» DATA SHOWN
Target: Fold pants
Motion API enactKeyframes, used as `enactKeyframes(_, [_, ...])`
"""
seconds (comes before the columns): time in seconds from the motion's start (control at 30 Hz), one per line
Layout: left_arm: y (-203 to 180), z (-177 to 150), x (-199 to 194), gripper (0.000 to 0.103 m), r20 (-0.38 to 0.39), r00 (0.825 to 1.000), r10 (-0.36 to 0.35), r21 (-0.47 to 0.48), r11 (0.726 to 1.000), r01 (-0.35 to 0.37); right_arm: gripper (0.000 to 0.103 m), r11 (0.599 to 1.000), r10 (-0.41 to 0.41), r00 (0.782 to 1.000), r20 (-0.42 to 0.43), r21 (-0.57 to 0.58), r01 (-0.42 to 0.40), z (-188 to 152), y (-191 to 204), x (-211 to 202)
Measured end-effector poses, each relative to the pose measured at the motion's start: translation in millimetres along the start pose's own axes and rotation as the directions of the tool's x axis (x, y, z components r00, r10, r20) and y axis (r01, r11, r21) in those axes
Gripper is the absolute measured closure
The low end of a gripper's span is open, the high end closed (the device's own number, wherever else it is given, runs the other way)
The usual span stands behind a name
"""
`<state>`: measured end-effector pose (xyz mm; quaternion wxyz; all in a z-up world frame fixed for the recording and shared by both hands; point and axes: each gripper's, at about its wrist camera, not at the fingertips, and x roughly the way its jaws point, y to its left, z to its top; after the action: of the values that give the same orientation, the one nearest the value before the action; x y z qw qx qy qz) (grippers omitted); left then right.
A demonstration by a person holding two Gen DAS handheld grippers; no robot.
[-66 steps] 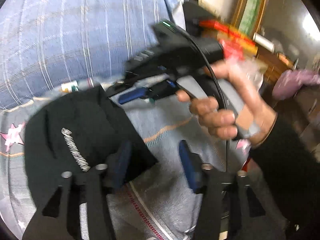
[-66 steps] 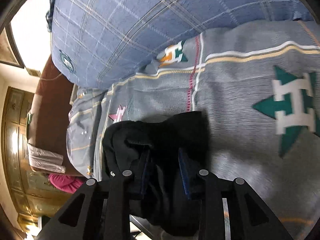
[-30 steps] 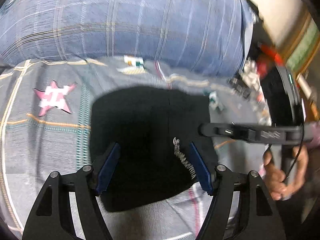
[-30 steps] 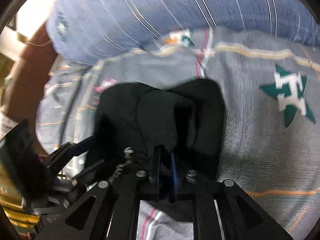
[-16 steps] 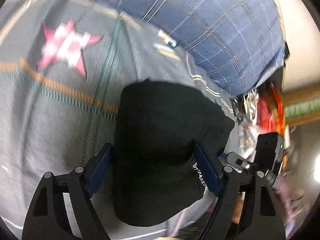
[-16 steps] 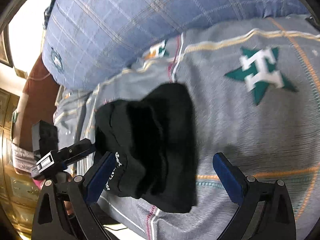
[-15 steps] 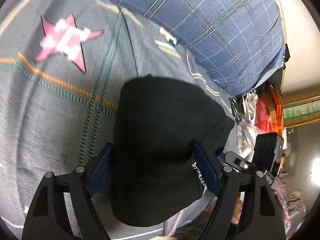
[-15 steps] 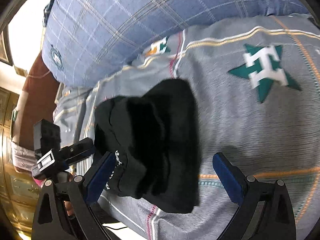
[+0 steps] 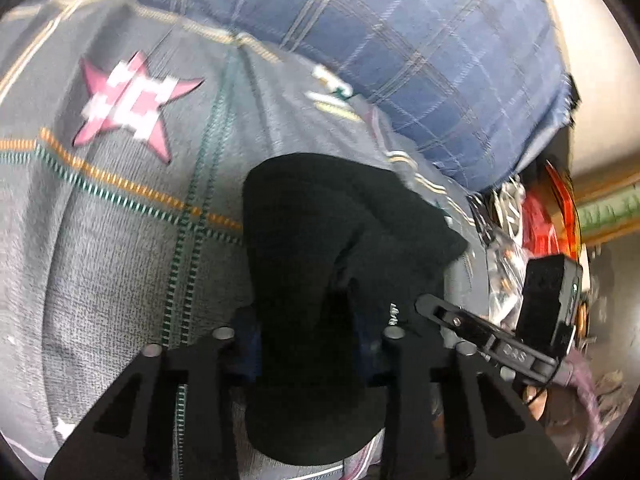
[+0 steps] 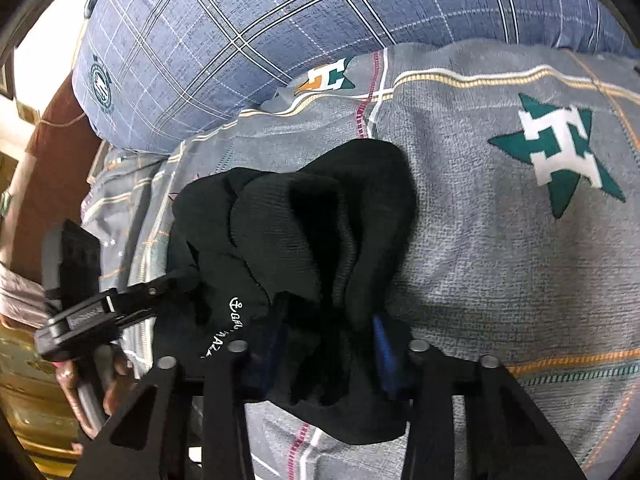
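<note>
The black pants (image 9: 320,240) lie folded into a thick bundle on the grey bedspread (image 9: 112,248); in the right wrist view the pants (image 10: 304,232) bunch upward with white lettering near the hem. My left gripper (image 9: 306,344) has closed in on the near edge of the bundle, its blue pads pressed into the cloth. My right gripper (image 10: 328,348) likewise squeezes the bundle's near edge from the other side. Each gripper shows in the other's view: the right gripper (image 9: 492,340) and the left gripper (image 10: 108,308).
A big blue plaid pillow (image 10: 320,32) lies behind the pants. The bedspread has a pink star (image 9: 136,104) and a green star (image 10: 560,148). Clutter with a red item (image 9: 540,220) sits past the bed's edge. A brown headboard (image 10: 44,160) stands at left.
Both grippers, wide open around the bundle half a second ago, have narrowed onto the pants' near edge. The cloth now bunches up between the pads.
</note>
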<state>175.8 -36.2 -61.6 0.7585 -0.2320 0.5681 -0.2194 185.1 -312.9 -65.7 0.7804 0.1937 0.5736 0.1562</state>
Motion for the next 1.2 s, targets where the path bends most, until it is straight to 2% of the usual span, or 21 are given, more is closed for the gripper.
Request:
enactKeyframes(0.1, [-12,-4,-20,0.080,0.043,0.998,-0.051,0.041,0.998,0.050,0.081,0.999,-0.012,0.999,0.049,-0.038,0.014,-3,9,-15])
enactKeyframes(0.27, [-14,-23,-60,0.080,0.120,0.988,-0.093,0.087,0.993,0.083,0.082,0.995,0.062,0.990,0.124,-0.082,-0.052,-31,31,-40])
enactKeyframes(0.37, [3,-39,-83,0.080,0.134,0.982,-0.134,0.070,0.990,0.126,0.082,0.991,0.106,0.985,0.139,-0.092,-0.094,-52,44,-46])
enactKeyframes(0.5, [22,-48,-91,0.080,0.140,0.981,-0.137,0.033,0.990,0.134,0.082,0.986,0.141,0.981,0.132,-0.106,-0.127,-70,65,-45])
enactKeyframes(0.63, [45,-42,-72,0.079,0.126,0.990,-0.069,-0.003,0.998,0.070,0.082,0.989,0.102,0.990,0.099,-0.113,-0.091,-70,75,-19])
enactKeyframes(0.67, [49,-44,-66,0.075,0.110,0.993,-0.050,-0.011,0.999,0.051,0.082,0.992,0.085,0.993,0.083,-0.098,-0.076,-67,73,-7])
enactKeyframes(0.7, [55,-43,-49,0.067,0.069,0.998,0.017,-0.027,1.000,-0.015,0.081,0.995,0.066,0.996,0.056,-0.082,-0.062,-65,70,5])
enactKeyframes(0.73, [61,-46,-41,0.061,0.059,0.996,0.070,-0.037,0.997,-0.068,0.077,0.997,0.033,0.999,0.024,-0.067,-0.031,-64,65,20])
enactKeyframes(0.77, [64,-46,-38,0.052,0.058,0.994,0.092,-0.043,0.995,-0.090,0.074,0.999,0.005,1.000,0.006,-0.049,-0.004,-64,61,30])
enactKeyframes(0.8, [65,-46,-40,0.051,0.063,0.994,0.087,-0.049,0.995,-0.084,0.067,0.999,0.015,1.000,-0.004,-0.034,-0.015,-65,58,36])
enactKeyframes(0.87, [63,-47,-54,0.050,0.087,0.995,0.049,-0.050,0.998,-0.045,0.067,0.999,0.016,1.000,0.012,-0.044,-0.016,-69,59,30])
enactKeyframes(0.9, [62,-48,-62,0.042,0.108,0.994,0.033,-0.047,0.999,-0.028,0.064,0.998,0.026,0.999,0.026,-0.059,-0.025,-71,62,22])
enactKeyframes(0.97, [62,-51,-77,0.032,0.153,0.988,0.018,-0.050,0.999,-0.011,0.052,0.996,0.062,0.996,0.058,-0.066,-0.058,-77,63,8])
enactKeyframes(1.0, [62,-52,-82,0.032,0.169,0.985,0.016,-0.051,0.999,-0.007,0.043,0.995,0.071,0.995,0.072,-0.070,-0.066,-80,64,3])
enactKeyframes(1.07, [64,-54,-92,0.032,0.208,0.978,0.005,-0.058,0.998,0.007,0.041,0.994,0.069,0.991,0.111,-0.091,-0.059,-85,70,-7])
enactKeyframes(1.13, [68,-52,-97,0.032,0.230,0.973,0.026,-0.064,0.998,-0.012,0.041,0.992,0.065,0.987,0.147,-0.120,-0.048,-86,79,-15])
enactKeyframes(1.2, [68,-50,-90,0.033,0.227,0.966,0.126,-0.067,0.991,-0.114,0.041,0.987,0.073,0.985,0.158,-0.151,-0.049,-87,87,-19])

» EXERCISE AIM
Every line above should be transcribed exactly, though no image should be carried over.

» RESULT FOR THIS EXERCISE
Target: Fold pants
Motion API enactKeyframes, used as `enactKeyframes(_, [_, ...])`
"""
seconds (comes before the columns): time in seconds from the motion's start (control at 30 Hz), one per line
Layout: left_arm: y (-203 to 180), z (-177 to 150), x (-199 to 194), gripper (0.000 to 0.103 m), r20 (-0.38 to 0.39), r00 (0.825 to 1.000), r10 (-0.36 to 0.35), r21 (-0.47 to 0.48), r11 (0.726 to 1.000), r01 (-0.35 to 0.37); right_arm: gripper (0.000 to 0.103 m), r11 (0.599 to 1.000), r10 (-0.41 to 0.41), r00 (0.782 to 1.000), r20 (-0.42 to 0.43), r21 (-0.57 to 0.58), r01 (-0.42 to 0.40), z (-188 to 152), y (-191 to 204), x (-211 to 202)
Measured end-effector poses, each relative to the pose measured at the motion's start: translation in millimetres along the start pose's own axes and rotation as the directions of the tool's x axis (x, y, z components r00, r10, r20) and y axis (r01, r11, r21) in those axes
Gripper is the absolute measured closure
The low end of a gripper's span is open, the high end closed (the device's own number, wherever else it is given, runs the other way)
The usual span stands behind a name
"""
`<state>`: measured end-effector pose (xyz mm; quaternion wxyz; all in a z-up world frame fixed for the recording and shared by both hands; point and axes: each gripper's, at about its wrist camera, not at the fingertips, and x roughly the way its jaws point, y to its left, z to its top; after the action: of the values that give the same orientation, the one nearest the value before the action; x y z qw qx qy qz) (grippers omitted); left then right.
A demonstration by a person holding two Gen DAS handheld grippers; no robot.
[-66 steps] 
[-66 steps] 
[-30 steps] 
[-30 steps] 
[-16 steps] 
[-16 steps] 
[-15 steps] 
[-15 steps] 
[+0 steps] 
[+0 steps] 
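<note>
The black pants (image 9: 320,240) lie folded into a thick bundle on the grey bedspread (image 9: 112,248); in the right wrist view the pants (image 10: 304,232) bunch upward with white lettering near the hem. My left gripper (image 9: 306,344) has closed in on the near edge of the bundle, its blue pads pressed into the cloth. My right gripper (image 10: 328,348) likewise squeezes the bundle's near edge from the other side. Each gripper shows in the other's view: the right gripper (image 9: 492,340) and the left gripper (image 10: 108,308).
A big blue plaid pillow (image 10: 320,32) lies behind the pants. The bedspread has a pink star (image 9: 136,104) and a green star (image 10: 560,148). Clutter with a red item (image 9: 540,220) sits past the bed's edge. A brown headboard (image 10: 44,160) stands at left.
Both grippers, wide open around the bundle half a second ago, have narrowed onto the pants' near edge. The cloth now bunches up between the pads.
</note>
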<state>175.8 -36.2 -61.6 0.7585 -0.2320 0.5681 -0.2194 185.1 -312.9 -65.7 0.7804 0.1937 0.5736 0.1562</state>
Motion for the next 1.2 s, targets where the path bends most, until it is straight to 2% of the usual span, or 21 are given, more is closed for the gripper.
Request:
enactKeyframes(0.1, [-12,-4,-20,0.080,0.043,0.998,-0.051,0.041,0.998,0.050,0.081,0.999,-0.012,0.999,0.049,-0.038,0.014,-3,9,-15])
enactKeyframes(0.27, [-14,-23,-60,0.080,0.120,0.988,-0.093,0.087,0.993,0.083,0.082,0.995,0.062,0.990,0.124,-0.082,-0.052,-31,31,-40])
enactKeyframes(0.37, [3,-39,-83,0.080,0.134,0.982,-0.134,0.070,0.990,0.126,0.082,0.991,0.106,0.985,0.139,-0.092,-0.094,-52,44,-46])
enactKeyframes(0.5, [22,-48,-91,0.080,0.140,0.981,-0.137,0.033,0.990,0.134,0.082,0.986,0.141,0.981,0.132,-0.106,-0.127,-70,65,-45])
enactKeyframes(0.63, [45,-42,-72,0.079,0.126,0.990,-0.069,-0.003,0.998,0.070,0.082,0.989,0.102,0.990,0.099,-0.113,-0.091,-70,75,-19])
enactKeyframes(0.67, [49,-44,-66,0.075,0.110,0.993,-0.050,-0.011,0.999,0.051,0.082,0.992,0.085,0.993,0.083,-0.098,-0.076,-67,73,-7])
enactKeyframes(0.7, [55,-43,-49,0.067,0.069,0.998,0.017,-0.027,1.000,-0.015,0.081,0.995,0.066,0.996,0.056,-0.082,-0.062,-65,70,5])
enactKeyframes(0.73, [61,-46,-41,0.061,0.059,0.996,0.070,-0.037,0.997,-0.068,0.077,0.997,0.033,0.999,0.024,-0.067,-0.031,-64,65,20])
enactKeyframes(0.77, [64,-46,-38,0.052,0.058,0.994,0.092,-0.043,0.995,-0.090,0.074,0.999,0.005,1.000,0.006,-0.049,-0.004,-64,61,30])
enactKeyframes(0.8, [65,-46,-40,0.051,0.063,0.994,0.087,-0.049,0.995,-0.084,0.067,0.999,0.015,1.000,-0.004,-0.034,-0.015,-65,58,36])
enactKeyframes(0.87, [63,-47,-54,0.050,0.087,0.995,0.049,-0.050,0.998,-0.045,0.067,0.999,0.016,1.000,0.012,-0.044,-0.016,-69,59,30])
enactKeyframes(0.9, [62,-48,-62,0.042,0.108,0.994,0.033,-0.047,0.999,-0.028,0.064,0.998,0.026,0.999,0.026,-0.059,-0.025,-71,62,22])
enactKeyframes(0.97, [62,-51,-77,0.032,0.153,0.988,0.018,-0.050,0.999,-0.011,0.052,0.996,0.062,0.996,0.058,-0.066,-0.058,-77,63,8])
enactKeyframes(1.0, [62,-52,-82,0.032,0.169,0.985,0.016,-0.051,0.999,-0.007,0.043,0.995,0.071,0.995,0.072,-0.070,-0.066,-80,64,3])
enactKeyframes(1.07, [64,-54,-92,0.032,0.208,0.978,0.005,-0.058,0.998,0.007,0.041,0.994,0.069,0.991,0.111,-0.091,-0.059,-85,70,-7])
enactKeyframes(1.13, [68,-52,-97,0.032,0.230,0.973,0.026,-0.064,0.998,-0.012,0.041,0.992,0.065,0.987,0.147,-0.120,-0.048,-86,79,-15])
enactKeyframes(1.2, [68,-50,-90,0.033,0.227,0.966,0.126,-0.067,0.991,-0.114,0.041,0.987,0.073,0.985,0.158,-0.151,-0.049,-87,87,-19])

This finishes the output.